Toen hij de volgende morgen aan zijn ontbijt zat, werd er op de deur van zijn kamer gebonsd.
‘Wie waagt het mij te storen?’ riep hij. De deur vloog naar | binnen open, de scharnieren werden uit de muur gerukt en de zware houten grendel knapte als een droge tak. De Rakasha rende de kamer binnen. De kop van een gehoornde tijger op de schouders van een aap, geweldige hoeven als voeten, klauwen als handen. Uit zijn bek kwam rook en hij werd een ogenblik onzichtbaar, maar hernam daarna zijn vorm, vervaagde weer en keerde weer terug. Zijn klauwen dropen van iets dat geen bloed was en op zijn borst had hij een grote brandwond. De lucht was vervuld met de stank van gezengd haar en verschroeid vlees. ‘Meester!’ schreeuwde het monster. ‘Er is een vreemdeling die toegang tot u verlangt!’
‘En je hebt hem er niet van kunnen overtuigen dat ik niet te spreken ben?’
‘Heer, twintig menselijke bewakers wilden hem tegenhouden, maar hij maakte een gebaar…
hij maakte een gebaar met zijn hand in hun richting, toen kwam er een lichtflits, zó helder, dat zelfs de Rakasha’s er niet in konden kijken. Het duurde slechts een seconde — toen waren ze allemaal verdwenen, alsof ze nooit bestaan hadden … Er was ook een groot gat in de muur achter de plek waar ze gestaan hadden … Er was geen puin. Slechts een glad, schoon gat.’
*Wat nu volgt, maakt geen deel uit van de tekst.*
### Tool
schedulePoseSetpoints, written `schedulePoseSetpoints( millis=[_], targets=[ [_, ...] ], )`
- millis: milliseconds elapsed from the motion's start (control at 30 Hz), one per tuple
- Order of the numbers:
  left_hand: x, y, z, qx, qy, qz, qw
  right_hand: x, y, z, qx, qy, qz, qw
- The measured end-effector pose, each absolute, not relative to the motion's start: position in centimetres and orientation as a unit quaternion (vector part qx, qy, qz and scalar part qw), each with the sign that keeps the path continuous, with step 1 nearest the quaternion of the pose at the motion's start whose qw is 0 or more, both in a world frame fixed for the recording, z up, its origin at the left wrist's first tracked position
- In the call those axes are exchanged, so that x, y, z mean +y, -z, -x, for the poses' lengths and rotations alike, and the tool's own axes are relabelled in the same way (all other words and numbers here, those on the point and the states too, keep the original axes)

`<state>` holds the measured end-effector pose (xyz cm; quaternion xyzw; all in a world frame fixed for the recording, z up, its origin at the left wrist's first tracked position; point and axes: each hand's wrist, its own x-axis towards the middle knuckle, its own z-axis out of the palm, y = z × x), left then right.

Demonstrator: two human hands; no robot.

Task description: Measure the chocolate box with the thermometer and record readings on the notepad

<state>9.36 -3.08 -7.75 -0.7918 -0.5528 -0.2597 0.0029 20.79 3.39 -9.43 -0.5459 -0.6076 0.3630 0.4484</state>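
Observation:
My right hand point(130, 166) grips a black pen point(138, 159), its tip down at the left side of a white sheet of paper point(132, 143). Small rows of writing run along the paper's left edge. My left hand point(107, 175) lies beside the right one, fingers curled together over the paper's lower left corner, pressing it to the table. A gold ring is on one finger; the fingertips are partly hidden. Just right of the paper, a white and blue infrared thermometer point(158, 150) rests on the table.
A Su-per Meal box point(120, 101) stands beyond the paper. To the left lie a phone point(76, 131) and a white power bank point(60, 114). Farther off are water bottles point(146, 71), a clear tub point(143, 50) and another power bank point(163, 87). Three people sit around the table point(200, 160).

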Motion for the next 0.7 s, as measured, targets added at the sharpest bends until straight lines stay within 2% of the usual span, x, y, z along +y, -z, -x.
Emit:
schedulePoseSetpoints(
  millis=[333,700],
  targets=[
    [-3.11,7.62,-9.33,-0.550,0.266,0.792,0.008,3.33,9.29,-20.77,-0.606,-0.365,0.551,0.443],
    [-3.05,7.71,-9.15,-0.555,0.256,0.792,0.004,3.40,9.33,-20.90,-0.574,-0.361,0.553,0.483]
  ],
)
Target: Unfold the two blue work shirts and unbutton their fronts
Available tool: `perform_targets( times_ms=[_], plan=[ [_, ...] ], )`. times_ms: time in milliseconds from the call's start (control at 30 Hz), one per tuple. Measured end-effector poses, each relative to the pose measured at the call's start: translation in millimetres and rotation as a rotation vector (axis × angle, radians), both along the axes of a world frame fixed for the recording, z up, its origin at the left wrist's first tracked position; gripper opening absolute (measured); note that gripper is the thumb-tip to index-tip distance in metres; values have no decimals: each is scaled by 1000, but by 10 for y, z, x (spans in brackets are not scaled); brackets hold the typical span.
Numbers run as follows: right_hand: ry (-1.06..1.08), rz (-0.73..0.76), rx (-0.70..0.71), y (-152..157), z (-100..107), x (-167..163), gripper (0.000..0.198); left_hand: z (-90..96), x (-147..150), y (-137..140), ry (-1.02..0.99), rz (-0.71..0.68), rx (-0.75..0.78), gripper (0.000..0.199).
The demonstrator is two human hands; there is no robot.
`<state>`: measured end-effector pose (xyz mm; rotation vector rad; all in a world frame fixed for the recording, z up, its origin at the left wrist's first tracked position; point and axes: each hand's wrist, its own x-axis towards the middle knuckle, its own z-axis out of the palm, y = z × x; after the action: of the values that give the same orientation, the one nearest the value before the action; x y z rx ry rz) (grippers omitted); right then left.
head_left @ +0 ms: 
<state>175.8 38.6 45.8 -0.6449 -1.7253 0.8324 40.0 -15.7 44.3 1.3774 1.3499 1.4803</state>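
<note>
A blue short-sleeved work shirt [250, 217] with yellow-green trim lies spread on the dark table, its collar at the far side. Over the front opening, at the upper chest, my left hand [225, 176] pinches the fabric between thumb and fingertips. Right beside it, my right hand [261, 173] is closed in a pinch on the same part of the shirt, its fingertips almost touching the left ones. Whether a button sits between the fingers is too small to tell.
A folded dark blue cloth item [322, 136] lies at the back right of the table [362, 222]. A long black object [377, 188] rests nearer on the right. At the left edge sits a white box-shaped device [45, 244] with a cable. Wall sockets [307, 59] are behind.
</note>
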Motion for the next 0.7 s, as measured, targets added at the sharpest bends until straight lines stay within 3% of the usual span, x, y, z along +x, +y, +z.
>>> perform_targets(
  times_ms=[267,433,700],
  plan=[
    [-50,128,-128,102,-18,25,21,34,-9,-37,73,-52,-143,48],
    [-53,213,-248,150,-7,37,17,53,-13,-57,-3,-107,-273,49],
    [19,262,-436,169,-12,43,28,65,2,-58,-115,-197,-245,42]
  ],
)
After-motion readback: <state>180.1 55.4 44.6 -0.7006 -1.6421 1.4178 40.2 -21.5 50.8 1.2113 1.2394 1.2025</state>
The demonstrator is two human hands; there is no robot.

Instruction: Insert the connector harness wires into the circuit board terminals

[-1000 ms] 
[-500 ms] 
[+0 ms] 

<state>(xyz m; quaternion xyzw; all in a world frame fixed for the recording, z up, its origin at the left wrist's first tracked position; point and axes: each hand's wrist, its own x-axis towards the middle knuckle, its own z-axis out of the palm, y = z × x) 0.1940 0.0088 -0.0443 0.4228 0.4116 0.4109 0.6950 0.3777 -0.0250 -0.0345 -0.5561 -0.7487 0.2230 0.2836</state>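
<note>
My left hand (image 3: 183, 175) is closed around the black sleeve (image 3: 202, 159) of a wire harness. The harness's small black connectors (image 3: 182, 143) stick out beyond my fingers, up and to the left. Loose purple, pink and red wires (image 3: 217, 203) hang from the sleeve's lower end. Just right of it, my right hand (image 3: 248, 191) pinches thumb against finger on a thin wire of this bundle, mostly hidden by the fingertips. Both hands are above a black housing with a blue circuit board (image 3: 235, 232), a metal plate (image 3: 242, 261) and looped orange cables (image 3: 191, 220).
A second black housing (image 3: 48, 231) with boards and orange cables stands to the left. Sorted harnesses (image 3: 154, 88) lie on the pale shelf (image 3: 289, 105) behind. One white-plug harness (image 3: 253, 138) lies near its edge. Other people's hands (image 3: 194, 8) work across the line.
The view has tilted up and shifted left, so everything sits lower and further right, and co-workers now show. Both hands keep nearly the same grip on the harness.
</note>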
‘En toen heb jij hem aangevallen?’
‘Vele Rakasha’s besprongen hem — maar hij heeft iets waardoor hij ons afstoot. Hij maakte weer een gebaar en drie van ons soort waren verdwenen, verdwenen in het licht dat hij werpt… Ik kreeg niet de volle kracht te verduren, maar werd slechts geschampt. Daarom heeft hij mij gezonden om zijn boodschap over te brengen … Ik kan mezelf niet meer houden …’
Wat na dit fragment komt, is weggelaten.